In fact, he was preparing to start brewing something when there was a knock at his door. It surprised him given that the sun was just barely peeking over the sea. 
Qyburn rose from his chair, making his way to the door and pulling it open. He found Tywin Lannister standing there, much to his surprise.
“My lord, how can I help you?” He asked, wondering why the Hand had seeked him out so early, especially the morning after his wedding. Additionally, Qyburn was also curious as to why he had not gone to Pycelle. He was the Grand Maester, after all. 
“There’s something I’d like to inquire about. May I come in?” Tywin asked, peering over the shorter man’s shoulder and observing the dark, messy room.
“Of course, my lord. I can clear a chair if you’d like to sit,” Qyburn offered, stepping aside so Tywin could enter and then shutting the door behind him.

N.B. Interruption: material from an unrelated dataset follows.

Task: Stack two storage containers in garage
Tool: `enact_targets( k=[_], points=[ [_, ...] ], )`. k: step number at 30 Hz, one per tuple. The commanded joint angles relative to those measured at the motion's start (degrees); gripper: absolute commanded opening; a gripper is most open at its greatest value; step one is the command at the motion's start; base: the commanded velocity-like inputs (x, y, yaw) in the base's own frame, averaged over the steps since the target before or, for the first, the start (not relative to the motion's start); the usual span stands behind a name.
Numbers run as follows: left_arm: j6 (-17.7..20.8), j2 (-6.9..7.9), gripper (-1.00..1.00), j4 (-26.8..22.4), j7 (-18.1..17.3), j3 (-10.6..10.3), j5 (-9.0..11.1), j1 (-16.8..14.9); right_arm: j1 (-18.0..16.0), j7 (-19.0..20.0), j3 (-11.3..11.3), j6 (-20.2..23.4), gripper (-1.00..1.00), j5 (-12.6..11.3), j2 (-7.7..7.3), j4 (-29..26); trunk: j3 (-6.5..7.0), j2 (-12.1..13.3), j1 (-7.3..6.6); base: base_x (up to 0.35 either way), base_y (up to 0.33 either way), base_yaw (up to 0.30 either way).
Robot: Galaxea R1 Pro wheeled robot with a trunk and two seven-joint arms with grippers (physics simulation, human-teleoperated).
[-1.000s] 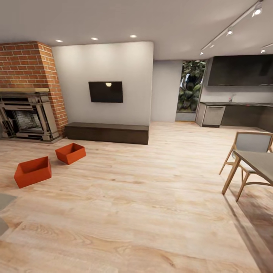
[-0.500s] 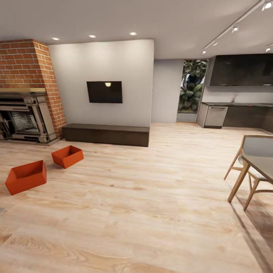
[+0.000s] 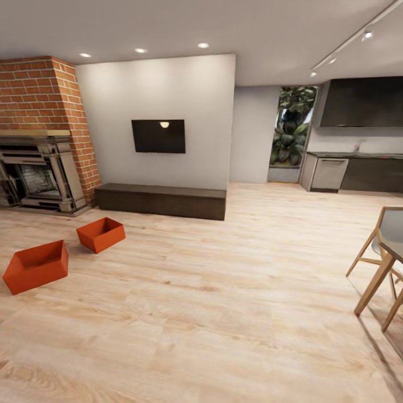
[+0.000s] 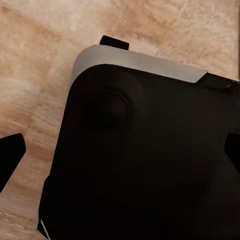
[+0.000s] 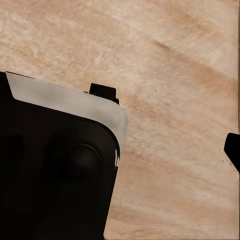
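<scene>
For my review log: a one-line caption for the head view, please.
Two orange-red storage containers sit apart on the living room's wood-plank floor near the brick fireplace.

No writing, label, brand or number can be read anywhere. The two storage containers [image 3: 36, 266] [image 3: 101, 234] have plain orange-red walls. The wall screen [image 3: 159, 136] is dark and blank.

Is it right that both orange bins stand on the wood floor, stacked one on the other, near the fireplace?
Not stacked. In the head view the two bins sit apart, side by side on the wood floor near the fireplace.
</scene>
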Motion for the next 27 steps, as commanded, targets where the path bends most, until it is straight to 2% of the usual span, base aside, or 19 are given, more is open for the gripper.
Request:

He couldn’t help but feel nervous, wondering if perhaps his experiments had once again gone too far and the man wished for him to leave. 
“There’s no need, I’d like to keep this quite brief.”
“Very well, I-“
“My daughter trusts you quite a lot, doesn’t she?” Tywin questioned suddenly, interrupting the ex-maester and turning to look at him. 
“I hope she does, my lord.”
Tywin nodded, hands folded behind his back as he gazed down at the dusty wooden floors. The air was thick and damp, and he wondered how Qyburn ever managed to get anything done without coughing and struggling to breathe. 
“It’s rare that my daughter trusts people, especially outside of our family. However, there are certain qualities that win her over quite easily. Those of loyalty, and of secrecy. I wonder if perhaps I could make use of those traits and ask something of you,” Tywin said stiffly, watching Qyburn light another candle as he did. The small man gazed over, suddenly intrigued. 
“Certainly, my lord. If it is within my capabilities, I shall do it.”
“And I can trust you to keep it to yourself? To tell nobody, including my daughter?” 
“Yes, my lord.”
Tywin observed him thoughtfully, almost as if he was waiting for a but, or a request. Surely this man’s silence would come with a price.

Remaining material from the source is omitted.